User stories follow the template,"As a [type of user], I want [some goal] so that [some reason].", where [type of user], [some goal] and [some reason] are replaced with appropriate values. Keep them small and written in non-technical language that the type of user would use.

Write at least 10 user stories into the README.md file in the appropriate place.

Diagrams

Draw UML Activity Diagrams showing how a user uses the app to fulfill two of the user stories, from start to finish.

For each diagram, place the text of the corresponding user story and an image of the Activity Diagram into the README.md file in the appropriate place.

Wireframe diagrams

Create a set of wireframe diagrams representing every screen of the application. Wireframes are black-and-white diagrams that show the general layout of the screen, and the content that appears on each screen, but not the actual colors, images, fonts, or other visual design elements that will be used in the final product.

Clickable prototype

Convert the wireframe diagrams into a clickable prototype. These should be complete: every link or button in the prototype should take the user to the next screen in the flow; every piece of content (text, images, or video) that will appear in the completed application should appear in the clickable prototype.

By using the clickable prototype, a non-technical person who is not closely involved with the project should be able to understand what the application is and how it works. Nothing should be left to the imagination.

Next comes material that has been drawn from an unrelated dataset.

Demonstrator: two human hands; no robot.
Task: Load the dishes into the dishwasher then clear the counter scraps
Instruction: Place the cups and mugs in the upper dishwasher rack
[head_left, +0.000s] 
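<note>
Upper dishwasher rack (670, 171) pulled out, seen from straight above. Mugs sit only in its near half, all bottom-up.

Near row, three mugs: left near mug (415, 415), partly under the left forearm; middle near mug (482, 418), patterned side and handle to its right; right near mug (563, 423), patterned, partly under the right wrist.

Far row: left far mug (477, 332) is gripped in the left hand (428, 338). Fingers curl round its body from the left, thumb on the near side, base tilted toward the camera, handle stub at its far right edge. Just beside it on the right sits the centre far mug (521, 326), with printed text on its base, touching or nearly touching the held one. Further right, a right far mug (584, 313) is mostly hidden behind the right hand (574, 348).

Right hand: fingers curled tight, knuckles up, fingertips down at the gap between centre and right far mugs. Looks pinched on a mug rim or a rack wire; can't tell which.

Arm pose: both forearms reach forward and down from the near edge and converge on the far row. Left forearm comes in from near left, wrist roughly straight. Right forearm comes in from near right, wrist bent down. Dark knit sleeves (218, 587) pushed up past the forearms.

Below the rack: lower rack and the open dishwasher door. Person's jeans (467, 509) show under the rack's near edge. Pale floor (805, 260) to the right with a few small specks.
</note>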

Place a link to the published clickable prototype in the README.md file in the appropriate place. The link must not require a user to log in to view the prototype.

Stakeholder demo

You may be asked to present your work during class on the exercise due date. Presentations should consist of a very brief explanation of the project concept and a demonstration of the clickable prototype. The entire presentation should be well organized to clearly show the core functionality of the app and should last no more than 5 minutes.

Submit your work

When you are done submit your work by pushing your changes to this repository to GitHub. Then send the URL of your repository to both the graders and to the entire class on our messaging system.